Around 25% of women of childbearing age are undernourished (source: NHFS 4; 2015-16) – a cross-generational cycle of undernourishment begins; An undernourished mother is most likely to give birth to an undernourished baby. Poor maternal nutrition not only has a negative impact on a woman’s health, it also affects the health of her newborn.
A recent “Protein Paradox Study” highlighted interesting insights into the daily protein consumption habits in India. Eight out of ten mothers believe “protein” is important, but protein was not part of their daily diet. The majority of the mothers in the study who were unable to relate protein to its vital functions believed that a lack of protein had no impact on overall health and mistakenly believed that a regular Indian diet Diet of roti, dal and rice for the daily protein needs. In addition, the study finds that nearly 70% of Indian mothers firmly believe in common myths such as “protein is hard to digest”, “leads to weight gain” and “only for bodybuilding”.
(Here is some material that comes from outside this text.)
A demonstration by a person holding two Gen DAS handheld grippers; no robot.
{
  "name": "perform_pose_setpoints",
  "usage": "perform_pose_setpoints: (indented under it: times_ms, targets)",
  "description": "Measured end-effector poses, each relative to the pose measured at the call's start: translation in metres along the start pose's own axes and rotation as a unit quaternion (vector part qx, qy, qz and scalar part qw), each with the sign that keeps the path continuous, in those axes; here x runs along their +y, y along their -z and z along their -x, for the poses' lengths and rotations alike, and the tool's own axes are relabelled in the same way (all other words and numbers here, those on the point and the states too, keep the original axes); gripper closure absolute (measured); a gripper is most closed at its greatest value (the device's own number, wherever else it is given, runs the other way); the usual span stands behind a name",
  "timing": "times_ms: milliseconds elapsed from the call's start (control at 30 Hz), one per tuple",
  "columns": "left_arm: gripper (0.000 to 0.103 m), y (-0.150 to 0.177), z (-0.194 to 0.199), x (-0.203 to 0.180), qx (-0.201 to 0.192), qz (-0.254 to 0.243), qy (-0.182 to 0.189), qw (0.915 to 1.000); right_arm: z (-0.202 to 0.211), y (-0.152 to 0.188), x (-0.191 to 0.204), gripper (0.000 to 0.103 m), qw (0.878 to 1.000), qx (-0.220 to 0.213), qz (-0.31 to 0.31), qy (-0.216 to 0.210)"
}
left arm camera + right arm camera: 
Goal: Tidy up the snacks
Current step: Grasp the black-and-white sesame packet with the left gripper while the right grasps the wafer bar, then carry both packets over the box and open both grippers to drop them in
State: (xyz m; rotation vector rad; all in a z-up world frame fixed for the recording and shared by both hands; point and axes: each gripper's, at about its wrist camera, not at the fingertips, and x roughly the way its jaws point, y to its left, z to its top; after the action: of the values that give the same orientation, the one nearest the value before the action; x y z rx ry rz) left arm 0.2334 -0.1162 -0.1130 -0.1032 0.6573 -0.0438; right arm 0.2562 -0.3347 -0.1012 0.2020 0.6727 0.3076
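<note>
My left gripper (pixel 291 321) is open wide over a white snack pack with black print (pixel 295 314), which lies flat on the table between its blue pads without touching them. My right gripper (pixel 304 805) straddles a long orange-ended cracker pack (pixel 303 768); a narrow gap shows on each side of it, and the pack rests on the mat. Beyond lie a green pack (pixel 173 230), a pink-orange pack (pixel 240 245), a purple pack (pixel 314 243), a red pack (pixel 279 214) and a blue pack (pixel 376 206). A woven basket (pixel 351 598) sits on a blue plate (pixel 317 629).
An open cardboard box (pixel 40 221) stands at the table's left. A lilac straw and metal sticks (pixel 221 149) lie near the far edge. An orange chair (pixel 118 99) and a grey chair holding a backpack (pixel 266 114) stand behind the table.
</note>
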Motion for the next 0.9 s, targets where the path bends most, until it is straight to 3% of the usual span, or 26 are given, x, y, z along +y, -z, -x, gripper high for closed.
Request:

Women should plan to include high protein foods like milk and dairy products, eggs, lentils, legumes, and meat. Women involved in desk work tend to gain weight due to their increased consumption of high-carb and high-fat foods, lower protein intake, and lower physical activity.
The importance of diet becomes most important when you are pregnant; Still, many of them don’t know how to improve their own diet. Multiple nutrients are increasingly required during pregnancy. Your diet should contain high amounts of protein, fats and coverage for the recommended intake of minerals (iron, calcium, iodine) and vitamins, to name a few.
The NNBM survey finds that the majority of pregnant women in India achieve less than 50% of the Recommended Daily Allowance for most nutrients. To identify gaps in need for problematic nutrients, she should work closely with her Managing Physician & Dietician
As we have seen, every female role deserves the goodness of nutrition in order to achieve her life goals. A good place to start is to find food variety, portion sizes, and nutrition awareness. Are you ready to embark on that journey today?
Disclaimer of liability
The views expressed above are the author’s own.